4 of 131 comments (clear)

  1. Re:Open Source it by Anonymous Coward · · Score: 5, Informative

    TrueCrypt's source code is based on the earlier tool, Encryption For The Masses (E4M) [1997] by Paul LeRoux, who abandoned it in 2000 when he joined SecurStar to make the closed-source DriveCrypt with Shaun Hollingworth (who wrote a predecessor, Scramdisk). That's why the licence looks the (horrible) way it looks; it's an update of the E4M licence.

    When the TrueCrypt Team released the first version of their fork, the project lead David Tesarik got a whole bunch of nastygrams from a manager at SecurStar who alleged Paul LeRoux had stolen E4M from them and open-sourced it without their permission: https://groups.google.com/forum/#!topic/alt.security.scramdisk/HYa8Wb_4acs

    Which was complete bullshit, of course, as E4M had been opened years before SecurStar existed and they themselves published it on their website under the E4M licence, so nothing actually came of it - except 9x support was removed because it used Shaun's 'Scramdisk' driver, and he hadn't given permission to distribute with E4M if the name was changed, hence 1.0a.

    Wouldn't be surprised if there was a Slashdot article about it. Peter Gutmann suggested it'd be right up /.'s alley. :) /akr

  2. Re:Pointless by dave562 · · Score: 5, Interesting

    This is what we are seeing in the field. A number of large financial institutions and government organizations who we deal with on a regular basis have already told us that they are no longer going to use TrueCrypt.

    Most of them are moving towards SecureZip from PKware because it supports AES-256 and is FIPS 140 compliant. Others seem to be okay with 7Zip's "encrypted zip" feature (also AES-256). Others are looking at random packages that I have never heard of before last week, like BestCrypt. Of course there are others who want to go with Symantec's PGP.

    This has proven to be a major pain the ass. For all of its warts, TrueCrypt was the de facto standard for secure data exchange. Now we are seeing a Balkanization of encryption software, and organizations are moving in different directions.

    Personally I think that TrueCrypt is good enough for transferring data on an external USB drive and protecting it against accidental or intentional theft (by anyone other than the NSA). However it is going to be impossible to convince others of that, and I cannot state it with 100% certainty so I am not even trying to have that conversation within the business context.

    As long as Client X is demanding encryption tool Z, that is fine. We will use that tool and let them shoulder the risk. After all, they are telling us what to use, not the other way around.

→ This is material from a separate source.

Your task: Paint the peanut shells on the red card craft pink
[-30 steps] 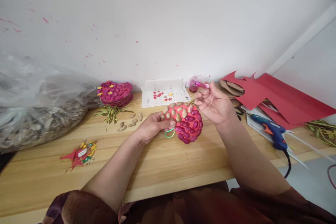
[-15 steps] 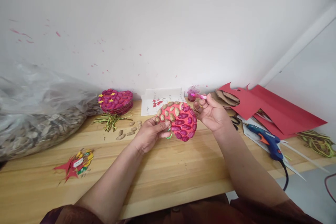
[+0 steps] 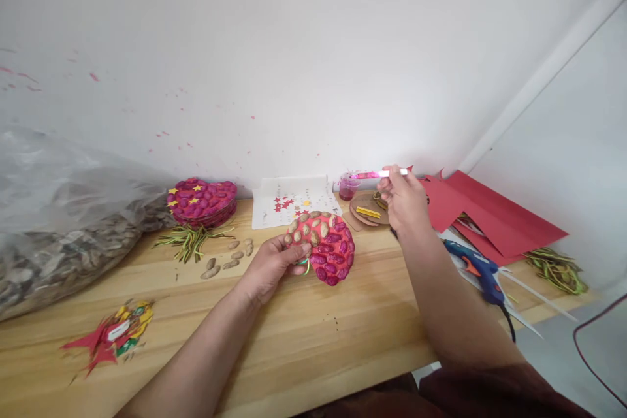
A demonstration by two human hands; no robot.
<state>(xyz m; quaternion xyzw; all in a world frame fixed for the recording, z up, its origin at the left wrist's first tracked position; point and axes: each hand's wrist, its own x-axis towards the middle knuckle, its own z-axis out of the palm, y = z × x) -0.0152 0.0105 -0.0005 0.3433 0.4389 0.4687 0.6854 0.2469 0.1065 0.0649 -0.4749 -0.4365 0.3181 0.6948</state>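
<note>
Since half a second ago, the right hand (image 3: pixel 405 201) has drawn away from the peanut-covered disc (image 3: pixel 324 243), and the brush (image 3: pixel 376 174) has swung nearly level, its pink end now at the cup (image 3: pixel 346 192) on the far side. Across everything runs the wooden bench (image 3: pixel 372 326), with a clear plastic bag (image 3: pixel 93 222) at the left and red paper (image 3: pixel 514 215) at the far right. Both forearms reach from the near side, the left slanting right, the right leaning left with its wrist raised. At the middle, the left hand (image 3: pixel 272 266) pinches the disc by its left edge, thumb on top and fingers behind, so most of it extends right of the fingers. Tan peanuts cover its far left part, magenta ones its right and near part. Right of the cup, the right fingers pinch the brush's white handle, apart from the disc. Whether the brush touches the cup, I cannot tell. Beside the left thumb shows a small green loop (image 3: pixel 305 264).
</note>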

  3. Re:Truecrypt fork by Rhymoid · · Score: 5, Informative
    • .cn: China
    • .ch: Switzerland (Confoederatio Helvetica; Latin, because the four languages used in Schweiz/Suisse/Svizzera/Svizra don't otherwise agree on the appropriate abbreviation)
  4. Re:Crowdsourcing by Kjella · · Score: 5, Informative

    The TrueCrypt source is also - by most accounts - a huge ungodly mess that hasn't seen a significant update in at least the past two years.

    Not seen a significant update in at least two years, check. But huge, ungodly mess? Nah, 4.45 MB uncompressed, subtract 491 kB bitmaps and icons, 902 kB user guide, 117 kB license and readme texts in several versions, 250 kb string localization, 150 kB resource, project and solution files and you're talking approximated 2.5 MB code, divided into several logical directories. I skimmed the main files and they look decently formatted and commented, on the longish side but with plenty whitespace. I think probably under 100 kLOC total, a lot of it standard cryptographic primitives, installer, GUI and so on. Once you've made sure they don't contain any funny business the actual logical core seems to be more like 20-30 kLOC, quite manageable for one man to grasp.